A few years ago, most people who ended up in Avlékété got there by accident.
The village — a fishing settlement on Benin's Atlantic coast, twenty-five kilometres west of Cotonou — was not on any serious tourist itinerary. It sat between the ocean and the Agouin lagoon, home to fishermen, their boats, and their families.
That is changing. Avlékété is now the center of the most ambitious tourism development project in Benin's history: an €80 million complex that includes the country's first championship golf course and a 330-room Club Med resort.
What's being built
The Ouidah Golf Club — 18 holes, championship standard, 90 hectares — is the flagship project. Designed by Jeremy Pern, the course is integrated into the coastal landscape between the Atlantic and the Agouin lagoon. Construction began in 2024 and is expected to complete in 2026, with a public opening in early 2027.

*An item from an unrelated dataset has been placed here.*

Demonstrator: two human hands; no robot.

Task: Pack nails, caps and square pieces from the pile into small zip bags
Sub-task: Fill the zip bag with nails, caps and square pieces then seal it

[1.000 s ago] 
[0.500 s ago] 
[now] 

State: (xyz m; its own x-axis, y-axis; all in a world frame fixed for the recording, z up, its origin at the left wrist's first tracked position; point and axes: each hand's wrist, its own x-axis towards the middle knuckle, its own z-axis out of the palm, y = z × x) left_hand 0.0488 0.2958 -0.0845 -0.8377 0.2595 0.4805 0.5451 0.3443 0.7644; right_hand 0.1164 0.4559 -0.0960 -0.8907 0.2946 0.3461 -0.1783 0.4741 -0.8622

Less than a kilometer away, Club Med is developing a resort of 330 rooms. Club Med's presence signals international confidence in Avlékété as a viable luxury destination. The total investment for the complex is €80 million, with 55% coming from private funding.
What it means for the fishing community
This is the question that honest reporting requires asking. Development at this scale does not happen without friction.
Avlékété's fishing community has lived on this coast for generations. Their relationship to the lagoon and the sea is cultural, spiritual, and genealogical. While the project has employed hundreds of local workers and official communications emphasize social inclusion, the long-term impact on the village's identity remains a point of observation for many.
Official studies addressed ecological protection — mangroves and bird habitats — but the social dimensions of displacement and lifestyle changes are harder to quantify.
What it means for the visitor
For travelers, Avlékété will become accessible in a unprecedented way. The combination of high-end facilities and the area's natural beauty (the lagoon, the long stretches of undeveloped beach) makes it a unique base.
Its proximity to Ouidah's historic center — less than ten kilometers away — makes it possible to combine a luxury stay with the profound memorial and spiritual experiences that Ouidah offers. For the diaspora visitor seeking both rest and reconnection, Avlékété in 2027 will offer a new kind of trip architecture: stay by the water, engage with history by day, and return to a comfortable setting by night.
Avlékété is the face of Benin's new tourism ambition — a place where traditional fishing life meets the future of West African luxury travel.